Everything in the listing below from the line containing "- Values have" through the line containing "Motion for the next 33" must be repeated exactly; the remaining lines are not wanted.
╭─ Extracted material
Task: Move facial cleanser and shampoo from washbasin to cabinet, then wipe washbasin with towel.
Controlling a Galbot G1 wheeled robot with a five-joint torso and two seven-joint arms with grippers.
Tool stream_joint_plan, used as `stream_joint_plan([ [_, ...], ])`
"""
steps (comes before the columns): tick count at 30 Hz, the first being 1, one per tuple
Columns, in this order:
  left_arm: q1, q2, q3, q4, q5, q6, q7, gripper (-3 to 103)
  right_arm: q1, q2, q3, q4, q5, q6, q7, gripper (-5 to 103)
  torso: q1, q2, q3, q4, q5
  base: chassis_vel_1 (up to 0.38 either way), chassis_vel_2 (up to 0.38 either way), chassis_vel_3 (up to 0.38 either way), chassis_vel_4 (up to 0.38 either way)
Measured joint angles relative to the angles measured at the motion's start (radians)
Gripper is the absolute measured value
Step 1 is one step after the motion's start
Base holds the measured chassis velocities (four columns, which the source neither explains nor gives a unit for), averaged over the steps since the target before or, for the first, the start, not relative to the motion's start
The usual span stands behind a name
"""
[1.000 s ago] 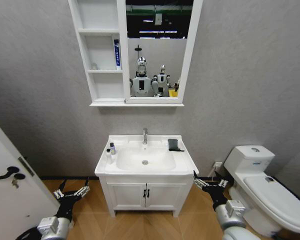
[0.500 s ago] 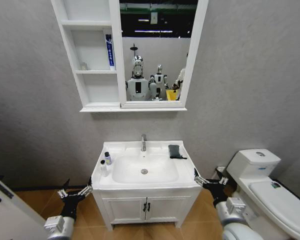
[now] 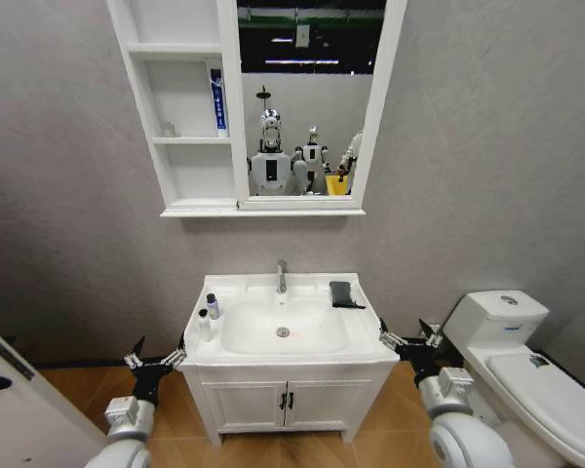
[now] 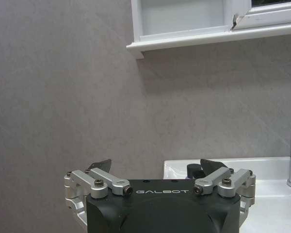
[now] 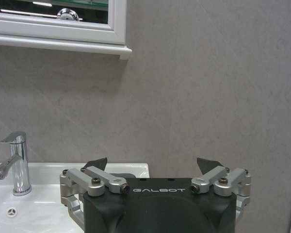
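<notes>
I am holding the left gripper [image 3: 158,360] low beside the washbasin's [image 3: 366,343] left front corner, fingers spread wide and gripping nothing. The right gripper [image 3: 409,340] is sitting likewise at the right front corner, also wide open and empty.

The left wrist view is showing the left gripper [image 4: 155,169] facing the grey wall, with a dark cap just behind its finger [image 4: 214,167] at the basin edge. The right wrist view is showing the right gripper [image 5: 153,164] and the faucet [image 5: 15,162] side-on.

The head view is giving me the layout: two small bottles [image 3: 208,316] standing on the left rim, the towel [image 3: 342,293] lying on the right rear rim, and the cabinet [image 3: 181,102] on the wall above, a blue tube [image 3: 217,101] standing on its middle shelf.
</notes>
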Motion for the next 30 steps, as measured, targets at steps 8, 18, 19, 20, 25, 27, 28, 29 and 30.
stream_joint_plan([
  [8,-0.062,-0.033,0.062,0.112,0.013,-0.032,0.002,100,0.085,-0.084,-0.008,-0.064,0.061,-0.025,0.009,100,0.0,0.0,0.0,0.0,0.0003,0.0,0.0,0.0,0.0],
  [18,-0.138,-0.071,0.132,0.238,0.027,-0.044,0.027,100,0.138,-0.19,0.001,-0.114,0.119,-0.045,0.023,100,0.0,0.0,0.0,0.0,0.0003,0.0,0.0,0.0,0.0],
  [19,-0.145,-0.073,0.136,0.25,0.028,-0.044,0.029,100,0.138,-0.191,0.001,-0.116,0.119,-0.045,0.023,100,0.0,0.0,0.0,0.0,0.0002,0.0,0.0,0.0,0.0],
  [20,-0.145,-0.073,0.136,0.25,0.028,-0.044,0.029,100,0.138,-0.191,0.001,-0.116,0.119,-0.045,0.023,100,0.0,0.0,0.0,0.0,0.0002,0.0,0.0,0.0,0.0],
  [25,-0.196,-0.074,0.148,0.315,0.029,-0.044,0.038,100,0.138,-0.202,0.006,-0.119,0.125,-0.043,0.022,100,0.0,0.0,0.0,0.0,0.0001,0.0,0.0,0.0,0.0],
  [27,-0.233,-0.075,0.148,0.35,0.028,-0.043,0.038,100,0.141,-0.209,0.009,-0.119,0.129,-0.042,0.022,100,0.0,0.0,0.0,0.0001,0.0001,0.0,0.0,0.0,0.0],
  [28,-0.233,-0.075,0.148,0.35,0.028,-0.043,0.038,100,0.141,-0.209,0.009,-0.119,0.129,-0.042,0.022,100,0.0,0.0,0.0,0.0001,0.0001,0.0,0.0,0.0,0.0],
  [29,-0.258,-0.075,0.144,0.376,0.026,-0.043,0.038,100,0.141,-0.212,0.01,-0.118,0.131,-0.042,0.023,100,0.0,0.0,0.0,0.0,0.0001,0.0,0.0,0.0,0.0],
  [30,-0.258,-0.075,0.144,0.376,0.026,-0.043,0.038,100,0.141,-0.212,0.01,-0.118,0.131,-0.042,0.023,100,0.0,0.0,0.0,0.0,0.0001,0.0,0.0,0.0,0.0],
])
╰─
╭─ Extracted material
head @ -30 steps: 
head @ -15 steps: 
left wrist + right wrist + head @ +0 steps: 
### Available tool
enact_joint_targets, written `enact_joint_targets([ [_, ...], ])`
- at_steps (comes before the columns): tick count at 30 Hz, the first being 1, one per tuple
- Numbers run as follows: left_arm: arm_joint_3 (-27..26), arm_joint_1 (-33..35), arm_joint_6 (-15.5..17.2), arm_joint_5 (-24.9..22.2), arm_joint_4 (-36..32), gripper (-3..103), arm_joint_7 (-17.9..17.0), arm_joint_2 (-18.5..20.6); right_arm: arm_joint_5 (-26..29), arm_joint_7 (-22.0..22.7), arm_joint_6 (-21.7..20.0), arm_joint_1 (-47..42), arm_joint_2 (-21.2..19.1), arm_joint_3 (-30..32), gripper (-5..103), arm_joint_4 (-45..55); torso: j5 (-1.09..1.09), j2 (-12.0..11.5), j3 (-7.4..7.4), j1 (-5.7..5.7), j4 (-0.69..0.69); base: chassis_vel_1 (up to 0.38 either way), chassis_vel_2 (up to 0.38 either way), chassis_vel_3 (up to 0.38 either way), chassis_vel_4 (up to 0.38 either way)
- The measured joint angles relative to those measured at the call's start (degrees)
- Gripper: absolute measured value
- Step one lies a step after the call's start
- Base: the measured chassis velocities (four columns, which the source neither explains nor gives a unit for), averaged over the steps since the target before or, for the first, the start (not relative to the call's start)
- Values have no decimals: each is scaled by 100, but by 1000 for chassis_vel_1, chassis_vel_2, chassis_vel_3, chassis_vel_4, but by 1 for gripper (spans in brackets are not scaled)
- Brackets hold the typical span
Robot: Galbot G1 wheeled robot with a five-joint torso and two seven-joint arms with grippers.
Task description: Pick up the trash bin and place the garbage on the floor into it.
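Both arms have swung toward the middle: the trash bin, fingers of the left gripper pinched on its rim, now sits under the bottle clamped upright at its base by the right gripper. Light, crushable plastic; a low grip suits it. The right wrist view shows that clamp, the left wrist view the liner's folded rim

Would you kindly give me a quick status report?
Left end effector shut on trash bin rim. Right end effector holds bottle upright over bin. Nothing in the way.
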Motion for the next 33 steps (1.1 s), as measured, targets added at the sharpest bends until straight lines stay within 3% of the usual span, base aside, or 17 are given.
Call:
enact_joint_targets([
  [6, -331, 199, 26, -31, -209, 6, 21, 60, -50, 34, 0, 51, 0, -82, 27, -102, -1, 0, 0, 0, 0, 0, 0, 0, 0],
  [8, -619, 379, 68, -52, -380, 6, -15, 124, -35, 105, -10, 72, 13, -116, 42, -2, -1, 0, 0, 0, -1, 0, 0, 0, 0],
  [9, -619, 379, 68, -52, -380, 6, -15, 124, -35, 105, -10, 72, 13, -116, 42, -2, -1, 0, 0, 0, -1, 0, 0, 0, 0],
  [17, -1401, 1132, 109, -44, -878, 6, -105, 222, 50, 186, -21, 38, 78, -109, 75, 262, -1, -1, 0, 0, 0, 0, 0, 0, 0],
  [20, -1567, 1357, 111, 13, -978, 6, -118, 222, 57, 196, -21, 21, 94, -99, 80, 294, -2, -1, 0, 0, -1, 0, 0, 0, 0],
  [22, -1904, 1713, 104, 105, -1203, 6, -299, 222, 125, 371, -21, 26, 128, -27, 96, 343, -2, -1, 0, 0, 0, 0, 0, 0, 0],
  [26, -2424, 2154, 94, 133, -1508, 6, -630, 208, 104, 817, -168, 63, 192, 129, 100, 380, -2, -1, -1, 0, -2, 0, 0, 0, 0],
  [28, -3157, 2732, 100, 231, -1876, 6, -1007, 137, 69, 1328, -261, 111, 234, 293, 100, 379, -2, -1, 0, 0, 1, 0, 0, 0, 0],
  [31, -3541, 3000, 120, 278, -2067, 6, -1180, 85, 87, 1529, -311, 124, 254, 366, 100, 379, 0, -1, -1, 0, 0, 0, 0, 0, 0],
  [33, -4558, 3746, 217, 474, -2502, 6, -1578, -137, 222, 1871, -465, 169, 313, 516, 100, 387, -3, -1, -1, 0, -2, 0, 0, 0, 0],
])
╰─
Reply to the task:
- Values have no decimals: each is scaled by 100, but by 1000 for chassis_vel_1, chassis_vel_2, chassis_vel_3, chassis_vel_4, but by 1 for gripper (spans in brackets are not scaled)
- Brackets hold the typical span
Robot: Galbot G1 wheeled robot with a five-joint torso and two seven-joint arms with grippers.
Task description: Pick up the trash bin and place the garbage on the floor into it.
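Both arms have swung toward the middle: the trash bin, fingers of the left gripper pinched on its rim, now sits under the bottle clamped upright at its base by the right gripper. Light, crushable plastic; a low grip suits it. The right wrist view shows that clamp, the left wrist view the liner's folded rim

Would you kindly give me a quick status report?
Left end effector shut on trash bin rim. Right end effector holds bottle upright over bin. Nothing in the way.
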Motion for the next 33 steps (1.1 s), as measured, targets added at the sharpest bends until straight lines stay within 3% of the usual span, base aside, or 17 are given.

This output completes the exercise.